> [Problem details] Down to the last line, restate the material below exactly.

* * * * *

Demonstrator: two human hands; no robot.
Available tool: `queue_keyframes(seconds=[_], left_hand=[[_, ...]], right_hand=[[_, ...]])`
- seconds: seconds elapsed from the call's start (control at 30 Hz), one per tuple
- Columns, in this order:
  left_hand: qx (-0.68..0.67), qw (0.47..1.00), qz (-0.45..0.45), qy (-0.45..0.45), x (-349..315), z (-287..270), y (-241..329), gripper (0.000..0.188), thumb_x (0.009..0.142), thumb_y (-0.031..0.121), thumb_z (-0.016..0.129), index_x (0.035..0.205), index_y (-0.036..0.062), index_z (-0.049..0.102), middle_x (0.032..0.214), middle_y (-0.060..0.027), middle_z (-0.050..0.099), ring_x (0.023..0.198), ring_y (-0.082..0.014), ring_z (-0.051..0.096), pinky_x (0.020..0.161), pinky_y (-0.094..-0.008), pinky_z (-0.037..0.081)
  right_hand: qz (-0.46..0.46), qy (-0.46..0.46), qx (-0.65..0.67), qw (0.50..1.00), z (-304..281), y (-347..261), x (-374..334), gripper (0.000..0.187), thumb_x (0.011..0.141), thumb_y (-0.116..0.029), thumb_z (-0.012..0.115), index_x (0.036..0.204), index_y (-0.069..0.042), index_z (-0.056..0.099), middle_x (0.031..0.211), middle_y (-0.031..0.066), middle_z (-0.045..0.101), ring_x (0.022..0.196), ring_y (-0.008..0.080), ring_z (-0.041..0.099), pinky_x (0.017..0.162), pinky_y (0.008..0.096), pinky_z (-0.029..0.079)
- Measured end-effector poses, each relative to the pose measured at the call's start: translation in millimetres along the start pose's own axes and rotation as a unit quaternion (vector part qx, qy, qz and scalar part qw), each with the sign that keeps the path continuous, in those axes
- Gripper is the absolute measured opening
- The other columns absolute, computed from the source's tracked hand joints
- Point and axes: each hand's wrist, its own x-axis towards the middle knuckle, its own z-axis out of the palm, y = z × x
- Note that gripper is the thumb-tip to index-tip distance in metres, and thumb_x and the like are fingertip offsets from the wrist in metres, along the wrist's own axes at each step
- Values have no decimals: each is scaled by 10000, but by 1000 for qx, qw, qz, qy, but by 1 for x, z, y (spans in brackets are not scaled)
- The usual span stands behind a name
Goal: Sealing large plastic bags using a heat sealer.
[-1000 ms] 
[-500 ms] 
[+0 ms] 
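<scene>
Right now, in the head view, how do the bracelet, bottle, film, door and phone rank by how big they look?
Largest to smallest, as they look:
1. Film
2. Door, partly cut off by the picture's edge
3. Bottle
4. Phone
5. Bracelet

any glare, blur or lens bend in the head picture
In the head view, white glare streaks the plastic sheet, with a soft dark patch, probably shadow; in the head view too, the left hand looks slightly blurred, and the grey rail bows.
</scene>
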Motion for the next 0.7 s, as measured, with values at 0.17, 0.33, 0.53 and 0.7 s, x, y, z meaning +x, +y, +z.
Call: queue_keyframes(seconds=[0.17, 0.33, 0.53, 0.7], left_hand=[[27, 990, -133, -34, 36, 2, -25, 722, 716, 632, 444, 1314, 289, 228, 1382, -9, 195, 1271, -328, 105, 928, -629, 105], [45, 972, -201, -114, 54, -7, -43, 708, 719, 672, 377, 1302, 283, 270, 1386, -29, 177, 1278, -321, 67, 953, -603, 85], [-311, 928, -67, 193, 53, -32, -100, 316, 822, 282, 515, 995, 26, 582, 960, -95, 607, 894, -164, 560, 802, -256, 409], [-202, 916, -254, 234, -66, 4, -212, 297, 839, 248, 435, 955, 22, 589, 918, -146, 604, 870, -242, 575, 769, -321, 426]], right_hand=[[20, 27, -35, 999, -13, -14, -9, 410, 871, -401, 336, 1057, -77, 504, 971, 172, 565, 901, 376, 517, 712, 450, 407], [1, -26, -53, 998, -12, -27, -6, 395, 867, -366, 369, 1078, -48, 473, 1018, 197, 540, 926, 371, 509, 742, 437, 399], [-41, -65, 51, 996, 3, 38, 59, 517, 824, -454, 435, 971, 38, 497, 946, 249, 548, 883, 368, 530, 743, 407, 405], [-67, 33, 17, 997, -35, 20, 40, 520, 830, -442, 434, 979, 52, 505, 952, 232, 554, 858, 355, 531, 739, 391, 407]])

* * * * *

> [The completed task]
Demonstrator: two human hands; no robot.
Available tool: `queue_keyframes(seconds=[_], left_hand=[[_, ...]], right_hand=[[_, ...]])`
- seconds: seconds elapsed from the call's start (control at 30 Hz), one per tuple
- Columns, in this order:
  left_hand: qx (-0.68..0.67), qw (0.47..1.00), qz (-0.45..0.45), qy (-0.45..0.45), x (-349..315), z (-287..270), y (-241..329), gripper (0.000..0.188), thumb_x (0.009..0.142), thumb_y (-0.031..0.121), thumb_z (-0.016..0.129), index_x (0.035..0.205), index_y (-0.036..0.062), index_z (-0.049..0.102), middle_x (0.032..0.214), middle_y (-0.060..0.027), middle_z (-0.050..0.099), ring_x (0.023..0.198), ring_y (-0.082..0.014), ring_z (-0.051..0.096), pinky_x (0.020..0.161), pinky_y (-0.094..-0.008), pinky_z (-0.037..0.081)
  right_hand: qz (-0.46..0.46), qy (-0.46..0.46), qx (-0.65..0.67), qw (0.50..1.00), z (-304..281), y (-347..261), x (-374..334), gripper (0.000..0.187), thumb_x (0.011..0.141), thumb_y (-0.116..0.029), thumb_z (-0.012..0.115), index_x (0.036..0.204), index_y (-0.069..0.042), index_z (-0.056..0.099), middle_x (0.031..0.211), middle_y (-0.031..0.066), middle_z (-0.045..0.101), ring_x (0.022..0.196), ring_y (-0.008..0.080), ring_z (-0.041..0.099), pinky_x (0.017..0.162), pinky_y (0.008..0.096), pinky_z (-0.029..0.079)
- Measured end-effector poses, each relative to the pose measured at the call's start: translation in millimetres along the start pose's own axes and rotation as a unit quaternion (vector part qx, qy, qz and scalar part qw), each with the sign that keeps the path continuous, in those axes
- Gripper is the absolute measured opening
- The other columns absolute, computed from the source's tracked hand joints
- Point and axes: each hand's wrist, its own x-axis towards the middle knuckle, its own z-axis out of the palm, y = z × x
- Note that gripper is the thumb-tip to index-tip distance in metres, and thumb_x and the like are fingertip offsets from the wrist in metres, along the wrist's own axes at each step
- Values have no decimals: each is scaled by 10000, but by 1000 for qx, qw, qz, qy, but by 1 for x, z, y (spans in brackets are not scaled)
- The usual span stands behind a name
Goal: Sealing large plastic bags using a heat sealer.
[-1000 ms] 
[-500 ms] 
[+0 ms] 
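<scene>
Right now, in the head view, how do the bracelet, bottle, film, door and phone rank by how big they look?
Largest to smallest, as they look:
1. Film
2. Door, partly cut off by the picture's edge
3. Bottle
4. Phone
5. Bracelet

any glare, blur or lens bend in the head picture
In the head view, white glare streaks the plastic sheet, with a soft dark patch, probably shadow; in the head view too, the left hand looks slightly blurred, and the grey rail bows.
</scene>
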Motion for the next 0.7 s, as measured, with values at 0.17, 0.33, 0.53 and 0.7 s, x, y, z meaning +x, +y, +z.
Call: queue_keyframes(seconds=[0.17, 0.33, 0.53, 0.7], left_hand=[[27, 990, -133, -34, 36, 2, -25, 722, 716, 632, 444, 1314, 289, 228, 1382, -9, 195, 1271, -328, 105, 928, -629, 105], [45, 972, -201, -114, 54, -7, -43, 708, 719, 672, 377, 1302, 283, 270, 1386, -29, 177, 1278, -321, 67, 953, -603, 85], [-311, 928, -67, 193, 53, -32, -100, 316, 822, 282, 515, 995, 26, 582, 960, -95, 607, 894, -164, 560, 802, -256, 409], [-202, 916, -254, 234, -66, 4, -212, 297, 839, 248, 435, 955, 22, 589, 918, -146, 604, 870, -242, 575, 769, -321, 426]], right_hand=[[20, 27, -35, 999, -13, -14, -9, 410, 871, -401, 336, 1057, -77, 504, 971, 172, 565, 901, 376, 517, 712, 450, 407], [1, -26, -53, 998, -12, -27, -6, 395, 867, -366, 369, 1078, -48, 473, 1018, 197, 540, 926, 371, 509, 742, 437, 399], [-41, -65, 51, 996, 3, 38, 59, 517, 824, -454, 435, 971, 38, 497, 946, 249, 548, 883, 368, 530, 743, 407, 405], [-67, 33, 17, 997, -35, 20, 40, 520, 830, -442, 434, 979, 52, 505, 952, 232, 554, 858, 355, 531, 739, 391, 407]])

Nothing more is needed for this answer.